Task goal. Once you have read the listing, retype all of it exactly.

═══ Supplied material ═══

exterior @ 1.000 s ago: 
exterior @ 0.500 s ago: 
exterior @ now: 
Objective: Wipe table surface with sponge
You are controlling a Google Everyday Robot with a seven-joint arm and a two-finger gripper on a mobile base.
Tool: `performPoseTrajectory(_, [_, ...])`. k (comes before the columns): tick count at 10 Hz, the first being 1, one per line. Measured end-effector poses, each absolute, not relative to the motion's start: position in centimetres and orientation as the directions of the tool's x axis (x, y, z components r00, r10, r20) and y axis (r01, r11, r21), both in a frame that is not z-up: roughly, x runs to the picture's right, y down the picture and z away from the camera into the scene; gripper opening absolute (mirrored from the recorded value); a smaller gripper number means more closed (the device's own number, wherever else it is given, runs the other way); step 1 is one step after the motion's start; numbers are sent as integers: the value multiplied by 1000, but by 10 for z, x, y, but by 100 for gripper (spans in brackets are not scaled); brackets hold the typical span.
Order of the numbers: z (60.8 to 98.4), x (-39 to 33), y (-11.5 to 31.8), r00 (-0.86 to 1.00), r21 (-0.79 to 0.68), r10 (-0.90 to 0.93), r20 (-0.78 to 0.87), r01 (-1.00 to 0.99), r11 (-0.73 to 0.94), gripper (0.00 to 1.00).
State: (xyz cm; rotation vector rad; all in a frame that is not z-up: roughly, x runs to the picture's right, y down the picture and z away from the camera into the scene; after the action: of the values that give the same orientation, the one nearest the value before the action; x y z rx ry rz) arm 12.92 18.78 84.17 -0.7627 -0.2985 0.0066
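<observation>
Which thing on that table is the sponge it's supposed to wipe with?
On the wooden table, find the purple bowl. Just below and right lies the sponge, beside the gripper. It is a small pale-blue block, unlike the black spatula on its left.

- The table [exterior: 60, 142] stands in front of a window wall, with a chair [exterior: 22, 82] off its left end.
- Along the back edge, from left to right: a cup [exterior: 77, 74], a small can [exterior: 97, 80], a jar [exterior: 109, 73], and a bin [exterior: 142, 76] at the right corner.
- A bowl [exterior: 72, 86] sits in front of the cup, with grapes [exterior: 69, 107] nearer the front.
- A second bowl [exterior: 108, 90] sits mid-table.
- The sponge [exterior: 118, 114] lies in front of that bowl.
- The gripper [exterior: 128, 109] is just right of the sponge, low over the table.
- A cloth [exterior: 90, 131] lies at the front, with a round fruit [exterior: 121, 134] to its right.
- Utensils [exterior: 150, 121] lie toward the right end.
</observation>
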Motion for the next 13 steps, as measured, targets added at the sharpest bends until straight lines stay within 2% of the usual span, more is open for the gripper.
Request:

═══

Expected answer.
exterior @ 1.000 s ago: 
exterior @ 0.500 s ago: 
exterior @ now: 
Objective: Wipe table surface with sponge
You are controlling a Google Everyday Robot with a seven-joint arm and a two-finger gripper on a mobile base.
Tool: `performPoseTrajectory(_, [_, ...])`. k (comes before the columns): tick count at 10 Hz, the first being 1, one per line. Measured end-effector poses, each absolute, not relative to the motion's start: position in centimetres and orientation as the directions of the tool's x axis (x, y, z components r00, r10, r20) and y axis (r01, r11, r21), both in a frame that is not z-up: roughly, x runs to the picture's right, y down the picture and z away from the camera into the scene; gripper opening absolute (mirrored from the recorded value); a smaller gripper number means more closed (the device's own number, wherever else it is given, runs the other way); step 1 is one step after the motion's start; numbers are sent as integers: the value multiplied by 1000, but by 10 for z, x, y, but by 100 for gripper (spans in brackets are not scaled); brackets hold the typical span.
Order of the numbers: z (60.8 to 98.4), x (-39 to 33), y (-11.5 to 31.8), r00 (-0.86 to 1.00), r21 (-0.79 to 0.68), r10 (-0.90 to 0.93), r20 (-0.78 to 0.87), r01 (-1.00 to 0.99), r11 (-0.73 to 0.94), gripper (0.00 to 1.00).
State: (xyz cm; rotation vector rad; all in a frame that is not z-up: roughly, x runs to the picture's right, y down the picture and z away from the camera into the scene; after the action: of the values that give the same orientation, the one nearest the value before the action; x y z rx ry rz) arm 12.92 18.78 84.17 -0.7627 -0.2985 0.0066
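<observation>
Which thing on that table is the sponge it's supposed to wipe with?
On the wooden table, find the purple bowl. Just below and right lies the sponge, beside the gripper. It is a small pale-blue block, unlike the black spatula on its left.

- The table [exterior: 60, 142] stands in front of a window wall, with a chair [exterior: 22, 82] off its left end.
- Along the back edge, from left to right: a cup [exterior: 77, 74], a small can [exterior: 97, 80], a jar [exterior: 109, 73], and a bin [exterior: 142, 76] at the right corner.
- A bowl [exterior: 72, 86] sits in front of the cup, with grapes [exterior: 69, 107] nearer the front.
- A second bowl [exterior: 108, 90] sits mid-table.
- The sponge [exterior: 118, 114] lies in front of that bowl.
- The gripper [exterior: 128, 109] is just right of the sponge, low over the table.
- A cloth [exterior: 90, 131] lies at the front, with a round fruit [exterior: 121, 134] to its right.
- Utensils [exterior: 150, 121] lie toward the right end.
</observation>
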Motion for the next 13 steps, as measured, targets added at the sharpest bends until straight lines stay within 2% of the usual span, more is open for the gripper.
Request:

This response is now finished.